Based on research by Hewitt Associates, major metro areas experiencing larger-than-average increases in corporate healthcare costs during 2011 were Orlando, New York City, Orange County, Houston, Boston and Los Angeles. Conversely, Detroit, Atlanta, Minneapolis/St. Paul and San Francisco/Oakland/San Jose experienced lower-than-average rate increases in 2011.

Aon Hewitt, 2011

Business Trends Source

A mid-2012 study by Deloitte revealed that around 1 in 10 U.S. employers plan to drop health coverage for workers in the next few years as the bulk of the federal health-care law begins.

The Wall Street Journal, 2012

Based on research by the Kaiser Family Foundation, 60% of firms offered employee health benefits in 2011, including 59% of small firms (3-199 employees) and 99% of large companies (200 or more employees).

Kaiser Family Foundation, 2012

According to a 2012 survey by the PwC Health Research Institute, 57% of employers were considering increasing employee constributions to their health insurance plans.

USA Today, 2012

According to a 2012 Kaiser Family Foundation survey of health insurance agents who deal with individual/small group clients, 77% of individual customers underestimate the cost of health insurance, as do 67% of small-group clients.

Kaiser Family Foundation, 2012

For those Americans covered by employer-sponsored health insurance, the average premium for family coverage in 2011 was $15,073, with employees on average paying $4,129 out of their paychecks to cover their share of the cost.

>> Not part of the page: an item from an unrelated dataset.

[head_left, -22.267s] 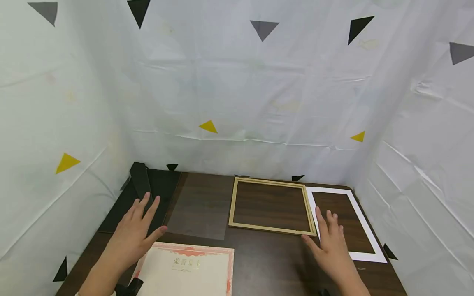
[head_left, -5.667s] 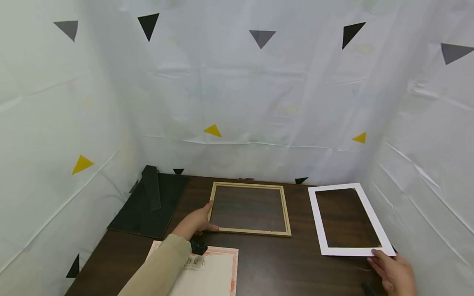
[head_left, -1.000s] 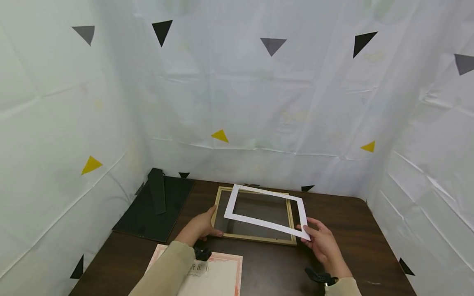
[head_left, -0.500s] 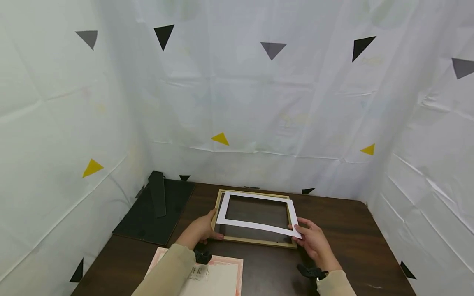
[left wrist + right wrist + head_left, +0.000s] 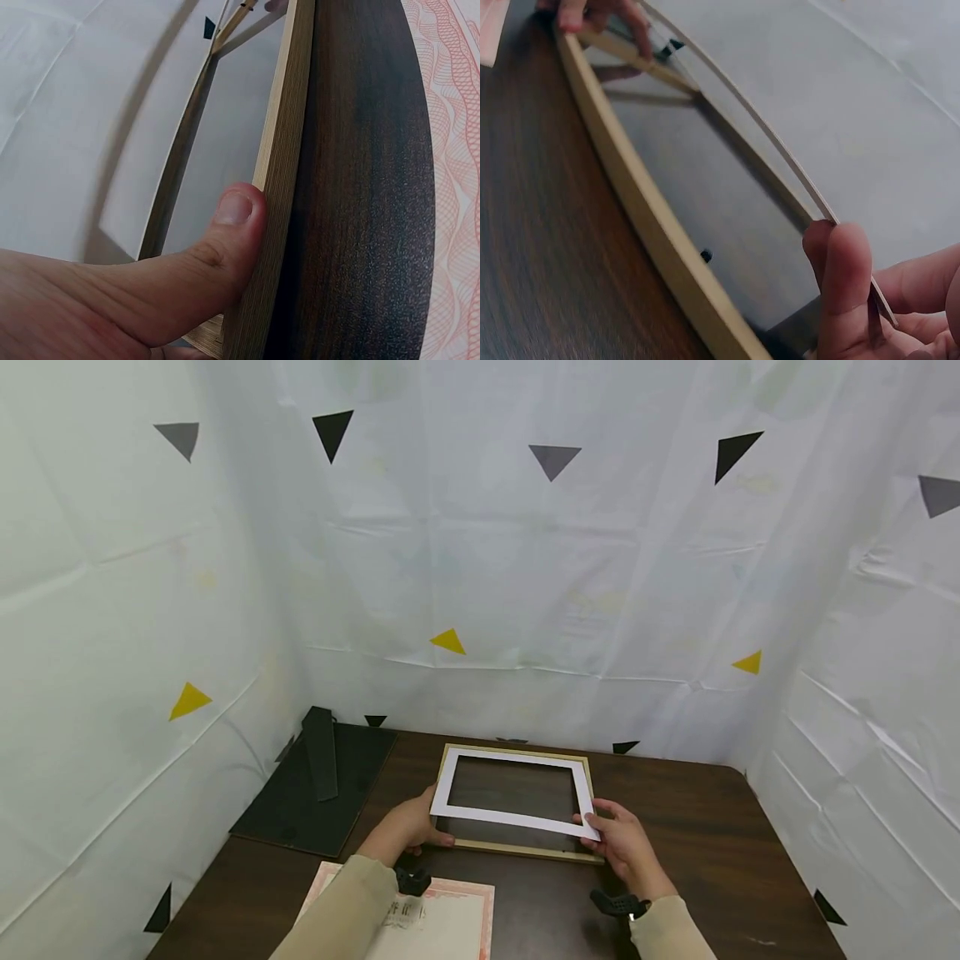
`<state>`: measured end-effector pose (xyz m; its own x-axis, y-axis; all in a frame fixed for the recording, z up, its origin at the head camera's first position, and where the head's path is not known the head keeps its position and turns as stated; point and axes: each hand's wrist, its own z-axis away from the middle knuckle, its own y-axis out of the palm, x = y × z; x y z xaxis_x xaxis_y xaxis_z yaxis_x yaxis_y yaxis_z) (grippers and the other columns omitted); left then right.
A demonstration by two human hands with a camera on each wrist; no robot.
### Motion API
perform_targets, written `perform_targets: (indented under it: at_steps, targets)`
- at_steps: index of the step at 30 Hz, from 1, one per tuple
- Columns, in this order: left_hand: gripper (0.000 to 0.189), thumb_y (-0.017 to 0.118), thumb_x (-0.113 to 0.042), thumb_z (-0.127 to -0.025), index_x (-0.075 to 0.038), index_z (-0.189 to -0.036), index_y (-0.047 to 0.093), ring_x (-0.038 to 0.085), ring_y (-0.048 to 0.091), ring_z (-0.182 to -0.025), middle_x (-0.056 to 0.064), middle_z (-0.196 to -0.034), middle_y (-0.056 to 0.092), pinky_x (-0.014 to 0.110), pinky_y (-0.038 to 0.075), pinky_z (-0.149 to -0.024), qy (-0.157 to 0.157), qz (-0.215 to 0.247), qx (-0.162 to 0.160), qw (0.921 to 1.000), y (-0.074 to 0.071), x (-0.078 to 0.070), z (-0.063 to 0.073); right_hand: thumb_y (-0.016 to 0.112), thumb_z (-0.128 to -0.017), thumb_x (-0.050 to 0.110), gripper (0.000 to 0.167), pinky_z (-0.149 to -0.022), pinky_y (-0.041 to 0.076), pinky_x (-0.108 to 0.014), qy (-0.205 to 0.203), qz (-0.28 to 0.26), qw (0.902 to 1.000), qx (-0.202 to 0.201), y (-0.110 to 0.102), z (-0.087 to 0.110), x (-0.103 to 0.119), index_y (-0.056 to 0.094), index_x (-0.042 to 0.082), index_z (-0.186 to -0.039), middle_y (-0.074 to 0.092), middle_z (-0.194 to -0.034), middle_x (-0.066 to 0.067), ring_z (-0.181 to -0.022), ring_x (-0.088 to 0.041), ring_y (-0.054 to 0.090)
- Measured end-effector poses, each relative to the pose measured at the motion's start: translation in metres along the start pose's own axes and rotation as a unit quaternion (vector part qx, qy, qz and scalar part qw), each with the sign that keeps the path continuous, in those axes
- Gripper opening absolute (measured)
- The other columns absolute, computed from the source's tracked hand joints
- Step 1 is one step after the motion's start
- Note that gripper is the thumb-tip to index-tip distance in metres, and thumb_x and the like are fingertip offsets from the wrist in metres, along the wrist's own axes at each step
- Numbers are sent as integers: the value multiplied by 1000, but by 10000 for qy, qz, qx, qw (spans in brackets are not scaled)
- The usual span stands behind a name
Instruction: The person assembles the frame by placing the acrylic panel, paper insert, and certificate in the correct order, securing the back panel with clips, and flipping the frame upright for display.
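A wooden picture frame (image 5: 525,852) lies on the dark tabletop, a clear sheet (image 5: 517,833) inside it. My left hand (image 5: 408,827) grips its near left corner; in the left wrist view the thumb (image 5: 236,214) presses against the near rail (image 5: 281,150). Pinched by its near right corner in my right hand (image 5: 626,843) is a white mat with a rectangular opening (image 5: 502,817). It overlaps the frame, leaving a strip of the near side uncovered. From the right wrist, the mat (image 5: 780,146) shows edge-on, held above the frame (image 5: 630,172).
At the left lies a black backing board (image 5: 360,768) with its stand leg (image 5: 321,760) on top. A certificate with a pink border (image 5: 450,922) lies near the front, partly under the left sleeve. White curtain (image 5: 510,568) encloses the table (image 5: 720,827).
My right hand has brought the mat left and lower, from askew across the frame to nearly lined up over it. The left hand has stayed on the frame corner.
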<state>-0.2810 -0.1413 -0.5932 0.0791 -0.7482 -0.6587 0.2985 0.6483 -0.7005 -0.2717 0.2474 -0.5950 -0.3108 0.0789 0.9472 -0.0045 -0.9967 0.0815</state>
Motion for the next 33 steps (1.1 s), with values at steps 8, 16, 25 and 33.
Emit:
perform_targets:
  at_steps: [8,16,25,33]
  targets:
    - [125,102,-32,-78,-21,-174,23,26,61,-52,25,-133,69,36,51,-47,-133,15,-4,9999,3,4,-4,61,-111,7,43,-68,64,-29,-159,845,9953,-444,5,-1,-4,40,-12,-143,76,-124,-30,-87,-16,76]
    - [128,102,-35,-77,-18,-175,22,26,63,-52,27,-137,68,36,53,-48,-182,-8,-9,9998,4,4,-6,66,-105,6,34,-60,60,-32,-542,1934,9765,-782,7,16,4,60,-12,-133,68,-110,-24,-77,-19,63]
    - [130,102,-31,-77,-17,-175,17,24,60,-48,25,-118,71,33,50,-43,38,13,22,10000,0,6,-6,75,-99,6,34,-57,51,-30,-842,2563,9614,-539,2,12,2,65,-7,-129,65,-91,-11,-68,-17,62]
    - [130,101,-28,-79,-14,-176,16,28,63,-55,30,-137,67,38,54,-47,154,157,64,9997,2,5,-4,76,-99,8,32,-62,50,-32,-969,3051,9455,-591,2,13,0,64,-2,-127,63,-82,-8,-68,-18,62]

The average premium for single health coverage through an employer was $5,429 in 2011, with covered workers paying an average of $921 out of their paychecks.

Kaiser Family Foundation, 2012

After a 7.5% increase in 2011, health-care costs for U.S. employers were projected to rise 7.0% in 2012. Predicted increases in 2012, by segment: HMO, 7.8%; point-of-service plans, 6.6%; PPO, 6.6%.

Aon Hewitt, 2011

Projected average corporate healthcare costs per employee in 2012, by segment: HMO, $11,151 (up from $10,344 in 2011); point-of-service plans, $11,059 (up from $10,375); preferred provider organization, $10,038 (up from $9,417).

Aon Hewitt, 2011

Misc Source

According to a 2012 study by the Aflac WorkForce Report, 56% of American workers estimate they waste up to $750 each year because of costly mistakes they have made with their health insurance benefits.